1. Posna basa, made from skimmed milk;
2. (Regular) basa, made from a mix of skimmed and whole milk;
3. Basa pomješa, made from a mixture of standard basa and kaymak.

== Production ==
The southern parts of Bosnian Krajina are dominated by mountainous regions with karst fields and highland plateaus, making the natural conditions favorable for livestock farming. However, despite this, there was no mass production of cheese as a market commodity, so the production of basa was based on primitive methods for the household's own needs.

The Croatian newspaper "Mljekarstvo," in an article from 1962 dedicated to cheese production in the southern parts of Bosnian Krajina, states: "In some parts of these regions, there is a rooted understanding that dairy products are not market commodities, as they belong to the domain of housewives. This understanding causes dairy products to be made in an old and primitive way, contributing to a great variety of products with a poor assortment."

An analysis of basa samples from the Lika region, conducted in 1983 by Dr. Ljerka Kršev, showed that industrial production of basa for the wider market is possible using standard dairy equipment.

Today, commercial production of basa in the Lika-Senj County mainly takes place within small rural farms. In Bosnian Krajina, production is prevalent around Bosanski Petrovac, and to a lesser extent, it is also present among some producers in Vojvodina.

The Municipality of Petrovac-Drinić, in its development strategy (2011–2016), mentioned creating conditions for the branding of basa.

== Preparation ==
It is mainly prepared from cow's milk, and less commonly from goat's and sheep's milk.

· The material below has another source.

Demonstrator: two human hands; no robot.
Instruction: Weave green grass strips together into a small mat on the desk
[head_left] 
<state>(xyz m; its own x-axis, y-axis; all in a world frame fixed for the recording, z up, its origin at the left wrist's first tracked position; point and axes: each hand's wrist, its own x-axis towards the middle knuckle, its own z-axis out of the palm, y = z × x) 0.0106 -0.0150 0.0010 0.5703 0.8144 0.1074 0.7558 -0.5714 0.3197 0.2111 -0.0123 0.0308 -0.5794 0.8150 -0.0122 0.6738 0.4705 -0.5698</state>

Cheese production is mostly carried out at home, and the preparation method can vary not only from place to place but also from household to household. Variations in preparation extend not only to the production technology but also to the ingredients used.

=== Recipe ===
According to field research conducted in 1974 in the vicinity of Vrhovine and Otočac, the recipe for preparing Lika basa was as follows:

1. Freshly milked milk is strained through a clean gauze, then cooked for 15 minutes over low heat.
2. The pot is removed from the stove until the milk temperature drops to 45 degrees Celsius.
3. The cream on the surface is then removed.
4. The milk is poured into a container typically used for making basa cheese, and sour milk from the previous day is added. The ratio is 1/2 tablespoon of sour milk to 1 liter of milk.
5. The milk is mixed well, then the pot is covered and wrapped with a clean cloth and left in a warm place (near the stove).
6. After 4–5 hours, the milk curdles, after which it is transferred to a cool room to cool down.
7. The cooled milk is transferred to a clean linen cloth, through which the whey is drained over the next 18 hours.
8. The resulting soft cheese is mixed with cream and salt to taste, then the additions are well mixed with the obtained cheese.

==Popular culture==
In the village of Smoljana, in the municipality of Bosanski Petrovac, a traditional event dedicated to this cheese called "Days of Basa and Potatoes" is held.

Dragan Torbica, a fictional character from the television series "Državni posao," is a great lover of this food, and it is often mentioned in the series in the context of Krajina specialties.